> _Exercise objective_: If a line includes "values", copy it out of the entries.

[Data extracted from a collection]
——
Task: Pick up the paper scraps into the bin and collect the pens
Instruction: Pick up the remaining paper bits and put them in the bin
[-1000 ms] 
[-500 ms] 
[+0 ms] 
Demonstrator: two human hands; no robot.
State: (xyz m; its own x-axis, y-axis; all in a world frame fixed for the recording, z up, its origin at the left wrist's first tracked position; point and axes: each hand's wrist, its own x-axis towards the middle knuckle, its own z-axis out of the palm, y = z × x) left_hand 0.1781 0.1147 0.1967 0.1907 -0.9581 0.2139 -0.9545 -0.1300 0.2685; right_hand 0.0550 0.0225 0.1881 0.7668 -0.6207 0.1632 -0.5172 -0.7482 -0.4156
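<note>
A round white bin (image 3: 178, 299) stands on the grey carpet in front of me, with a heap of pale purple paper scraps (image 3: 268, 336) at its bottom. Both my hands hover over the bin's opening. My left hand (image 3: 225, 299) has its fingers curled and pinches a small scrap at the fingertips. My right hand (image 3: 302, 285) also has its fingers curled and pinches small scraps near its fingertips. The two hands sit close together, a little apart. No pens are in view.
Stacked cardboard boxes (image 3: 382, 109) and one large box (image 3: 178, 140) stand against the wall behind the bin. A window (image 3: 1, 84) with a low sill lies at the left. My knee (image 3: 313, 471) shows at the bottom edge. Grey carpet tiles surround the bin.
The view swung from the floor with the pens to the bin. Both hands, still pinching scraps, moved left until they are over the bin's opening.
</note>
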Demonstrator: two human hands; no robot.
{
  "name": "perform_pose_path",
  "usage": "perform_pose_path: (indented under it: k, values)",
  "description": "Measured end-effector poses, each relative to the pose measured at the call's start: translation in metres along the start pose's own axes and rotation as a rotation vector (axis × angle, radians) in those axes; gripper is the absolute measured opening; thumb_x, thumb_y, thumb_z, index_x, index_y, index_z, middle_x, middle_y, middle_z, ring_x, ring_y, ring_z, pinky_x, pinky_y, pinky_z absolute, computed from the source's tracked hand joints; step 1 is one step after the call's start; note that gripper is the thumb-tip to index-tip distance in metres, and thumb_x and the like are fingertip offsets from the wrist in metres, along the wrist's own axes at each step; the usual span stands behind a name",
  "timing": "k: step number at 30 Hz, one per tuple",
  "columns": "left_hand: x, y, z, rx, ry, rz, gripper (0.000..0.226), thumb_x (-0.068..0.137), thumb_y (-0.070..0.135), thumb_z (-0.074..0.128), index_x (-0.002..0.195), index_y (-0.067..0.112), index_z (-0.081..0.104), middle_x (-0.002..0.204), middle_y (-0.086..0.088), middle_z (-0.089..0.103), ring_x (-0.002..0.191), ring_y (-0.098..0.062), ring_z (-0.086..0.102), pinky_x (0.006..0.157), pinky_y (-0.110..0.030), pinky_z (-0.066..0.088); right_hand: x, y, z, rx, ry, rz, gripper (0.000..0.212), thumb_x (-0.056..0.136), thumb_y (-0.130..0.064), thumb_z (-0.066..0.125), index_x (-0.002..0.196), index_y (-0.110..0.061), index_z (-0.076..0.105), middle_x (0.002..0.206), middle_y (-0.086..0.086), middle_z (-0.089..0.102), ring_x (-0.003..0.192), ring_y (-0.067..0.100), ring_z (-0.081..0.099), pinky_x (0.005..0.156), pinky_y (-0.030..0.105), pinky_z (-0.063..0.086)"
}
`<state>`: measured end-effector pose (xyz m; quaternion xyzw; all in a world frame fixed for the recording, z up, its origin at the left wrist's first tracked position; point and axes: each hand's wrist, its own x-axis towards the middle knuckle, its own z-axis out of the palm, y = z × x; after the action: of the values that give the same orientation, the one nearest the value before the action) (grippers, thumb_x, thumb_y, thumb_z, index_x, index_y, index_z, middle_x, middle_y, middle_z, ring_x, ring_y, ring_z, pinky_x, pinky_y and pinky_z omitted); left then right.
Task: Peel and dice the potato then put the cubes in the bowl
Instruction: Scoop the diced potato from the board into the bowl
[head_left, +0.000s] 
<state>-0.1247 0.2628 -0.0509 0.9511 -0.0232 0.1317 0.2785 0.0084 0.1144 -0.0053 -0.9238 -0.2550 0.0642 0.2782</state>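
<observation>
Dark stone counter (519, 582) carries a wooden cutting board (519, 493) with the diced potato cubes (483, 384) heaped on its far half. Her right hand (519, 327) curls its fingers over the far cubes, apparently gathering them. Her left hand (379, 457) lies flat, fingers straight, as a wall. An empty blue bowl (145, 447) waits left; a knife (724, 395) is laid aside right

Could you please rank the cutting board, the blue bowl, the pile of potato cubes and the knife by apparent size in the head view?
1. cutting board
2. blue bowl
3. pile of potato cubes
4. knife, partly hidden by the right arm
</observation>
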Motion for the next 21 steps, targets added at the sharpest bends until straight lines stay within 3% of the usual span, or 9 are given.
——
> _Reply_:
  "usage": "perform_pose_path: (indented under it: k, values)",
`<state>`: measured end-effector pose (xyz m; quaternion xyzw; all in a world frame fixed for the recording, z up, its origin at the left wrist's first tracked position; point and axes: each hand's wrist, its own x-axis towards the middle knuckle, its own z-axis out of the palm, y = z × x; after the action: of the values that give the same orientation, the one nearest the value before the action) (grippers, thumb_x, thumb_y, thumb_z, index_x, index_y, index_z, middle_x, middle_y, middle_z, ring_x, ring_y, ring_z, pinky_x, pinky_y and pinky_z omitted); left then right.

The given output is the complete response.